As part of the Fusaka roadmap, so-called “Blob Parameter Only” forks are to follow, which will gradually increase the blob capacity from 6 to up to 21 blobs per block. According to estimates from development teams, Ethereum could achieve transaction speeds of up to 12,000 TPS by 2026.
Standard Chartered has raised its Ethereum price target to $7,500, while Cryptonews expects a consolidation around $7,125 in 2026 with support at $4,350 and resistance at $9,900.
Bitcoin: Institutional Adoption as a Long-Term Driver
Bitcoin remains the anchor of many institutional portfolios despite short-term fluctuations. According to ARK Invest’s “Big Ideas 2025” report, CEO Cathie Wood expects a Bitcoin price of between $700,000 and $750,000 by 2030 in the base scenario, and even up to $1.5 million in the optimistic case. This forecast is based on growing institutional allocations, Bitcoin’s role as “digital gold” and rising demand from emerging markets as an inflation hedge.

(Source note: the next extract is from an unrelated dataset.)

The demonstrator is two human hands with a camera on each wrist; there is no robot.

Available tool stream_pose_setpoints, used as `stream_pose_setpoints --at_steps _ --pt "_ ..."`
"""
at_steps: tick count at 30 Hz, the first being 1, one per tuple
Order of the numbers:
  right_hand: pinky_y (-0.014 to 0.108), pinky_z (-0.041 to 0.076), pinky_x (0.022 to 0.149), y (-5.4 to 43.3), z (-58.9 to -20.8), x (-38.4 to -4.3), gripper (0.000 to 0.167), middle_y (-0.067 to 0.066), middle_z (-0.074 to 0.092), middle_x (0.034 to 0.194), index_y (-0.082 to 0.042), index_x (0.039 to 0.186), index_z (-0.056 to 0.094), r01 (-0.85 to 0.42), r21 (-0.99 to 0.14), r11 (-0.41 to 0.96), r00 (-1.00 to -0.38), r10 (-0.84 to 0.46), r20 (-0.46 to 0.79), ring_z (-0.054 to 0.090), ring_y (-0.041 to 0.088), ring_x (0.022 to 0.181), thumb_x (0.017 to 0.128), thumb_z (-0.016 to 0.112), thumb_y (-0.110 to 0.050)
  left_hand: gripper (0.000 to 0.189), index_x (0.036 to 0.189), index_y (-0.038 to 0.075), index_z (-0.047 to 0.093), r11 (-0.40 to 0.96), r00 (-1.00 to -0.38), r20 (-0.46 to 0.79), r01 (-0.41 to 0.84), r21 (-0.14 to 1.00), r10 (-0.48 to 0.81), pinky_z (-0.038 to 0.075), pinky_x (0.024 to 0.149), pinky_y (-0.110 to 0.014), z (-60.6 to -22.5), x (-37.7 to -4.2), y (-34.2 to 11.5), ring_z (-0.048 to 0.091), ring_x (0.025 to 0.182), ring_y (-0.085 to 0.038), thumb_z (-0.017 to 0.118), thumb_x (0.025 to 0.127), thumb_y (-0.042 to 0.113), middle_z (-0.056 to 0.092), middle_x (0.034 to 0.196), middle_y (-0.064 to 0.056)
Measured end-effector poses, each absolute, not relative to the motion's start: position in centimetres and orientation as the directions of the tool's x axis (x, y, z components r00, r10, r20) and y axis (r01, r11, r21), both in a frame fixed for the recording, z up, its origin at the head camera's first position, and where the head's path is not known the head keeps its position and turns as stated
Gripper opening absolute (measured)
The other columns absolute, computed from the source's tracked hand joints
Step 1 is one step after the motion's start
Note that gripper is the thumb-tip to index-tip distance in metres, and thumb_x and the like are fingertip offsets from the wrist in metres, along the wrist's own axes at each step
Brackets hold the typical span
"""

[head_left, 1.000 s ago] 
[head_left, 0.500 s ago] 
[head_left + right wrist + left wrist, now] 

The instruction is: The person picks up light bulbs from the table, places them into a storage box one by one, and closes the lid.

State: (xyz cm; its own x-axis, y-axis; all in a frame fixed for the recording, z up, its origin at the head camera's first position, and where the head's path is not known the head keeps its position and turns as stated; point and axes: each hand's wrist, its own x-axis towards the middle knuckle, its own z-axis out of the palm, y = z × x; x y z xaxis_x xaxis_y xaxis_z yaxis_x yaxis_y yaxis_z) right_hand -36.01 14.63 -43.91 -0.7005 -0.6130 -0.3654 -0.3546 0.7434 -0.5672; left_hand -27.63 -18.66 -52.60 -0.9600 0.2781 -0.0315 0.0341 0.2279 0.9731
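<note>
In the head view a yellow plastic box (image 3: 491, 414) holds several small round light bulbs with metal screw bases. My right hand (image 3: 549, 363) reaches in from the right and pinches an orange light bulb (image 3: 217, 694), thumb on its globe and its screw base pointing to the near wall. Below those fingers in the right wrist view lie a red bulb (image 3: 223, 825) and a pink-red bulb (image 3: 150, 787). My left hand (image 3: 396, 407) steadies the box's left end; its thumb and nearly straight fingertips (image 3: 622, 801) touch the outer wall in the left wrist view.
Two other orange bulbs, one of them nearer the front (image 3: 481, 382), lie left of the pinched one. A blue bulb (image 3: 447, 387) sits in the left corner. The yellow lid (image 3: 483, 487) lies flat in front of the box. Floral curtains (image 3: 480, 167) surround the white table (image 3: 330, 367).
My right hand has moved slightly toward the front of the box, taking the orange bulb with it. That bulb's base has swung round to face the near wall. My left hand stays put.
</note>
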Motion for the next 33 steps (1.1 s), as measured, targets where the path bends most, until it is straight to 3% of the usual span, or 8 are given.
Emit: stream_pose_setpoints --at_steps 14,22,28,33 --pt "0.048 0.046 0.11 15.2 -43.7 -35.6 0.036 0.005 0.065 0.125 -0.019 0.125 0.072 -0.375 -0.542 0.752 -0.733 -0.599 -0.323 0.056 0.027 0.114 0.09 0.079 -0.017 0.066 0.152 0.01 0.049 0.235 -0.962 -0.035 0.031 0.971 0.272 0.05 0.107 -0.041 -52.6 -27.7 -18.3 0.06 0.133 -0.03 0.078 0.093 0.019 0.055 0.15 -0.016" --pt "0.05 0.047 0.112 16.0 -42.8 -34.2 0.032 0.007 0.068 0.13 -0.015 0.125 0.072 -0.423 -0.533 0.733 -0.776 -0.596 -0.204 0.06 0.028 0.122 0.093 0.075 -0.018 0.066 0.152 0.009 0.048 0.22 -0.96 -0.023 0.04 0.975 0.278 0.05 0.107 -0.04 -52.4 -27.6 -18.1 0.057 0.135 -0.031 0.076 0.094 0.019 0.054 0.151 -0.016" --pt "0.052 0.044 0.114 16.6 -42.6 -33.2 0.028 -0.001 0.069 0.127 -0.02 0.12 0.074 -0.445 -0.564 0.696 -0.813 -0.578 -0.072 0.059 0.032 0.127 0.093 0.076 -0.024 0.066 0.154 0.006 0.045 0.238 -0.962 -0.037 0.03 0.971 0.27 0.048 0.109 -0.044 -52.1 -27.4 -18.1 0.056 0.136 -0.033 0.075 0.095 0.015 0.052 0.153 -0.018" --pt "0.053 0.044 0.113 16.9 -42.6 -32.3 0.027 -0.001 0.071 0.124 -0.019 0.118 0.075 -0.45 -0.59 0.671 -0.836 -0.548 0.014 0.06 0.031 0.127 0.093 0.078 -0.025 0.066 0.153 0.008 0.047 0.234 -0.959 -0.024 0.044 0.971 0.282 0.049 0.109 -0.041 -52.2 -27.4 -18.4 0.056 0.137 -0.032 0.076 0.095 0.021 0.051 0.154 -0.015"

The estimates for 2026 are more conservative. CoinDCX expects a trading range between $105,000 and $135,000, while CoinPedia is more optimistic about $150,000 to $230,000. Analysts point to the aftermath of the 2024 Bitcoin halving, which further exacerbated the supply shortage. Standard Chartered also believes a price target of $200,000 is realistic. Unlike XRP and Ethereum, Bitcoin currently lacks short-term catalysts such as new ETF launches or major technical upgrades – the investment thesis is based more on long-term scarcity and institutional adoption.
Different roles, different opportunities
The three cryptocurrencies serve different functions and complement each other rather than compete. Analyst Vincent Van Code told CoinEdition that Bitcoin, Ethereum and XRP were never intended to compete with each other – each cryptocurrency solves a different problem. Bitcoin serves primarily as a store of value, Ethereum as a programmable infrastructure for decentralized applications, and XRP positions itself as a bridge for cross-border payments. The decision for one of the three cryptocurrencies depends largely on the individual investment goal. While XRP benefits from ETF momentum, Ethereum could score points in the longer term with its planned upgrade. Bitcoin remains the anchor for investors seeking long-term appreciation through scarcity.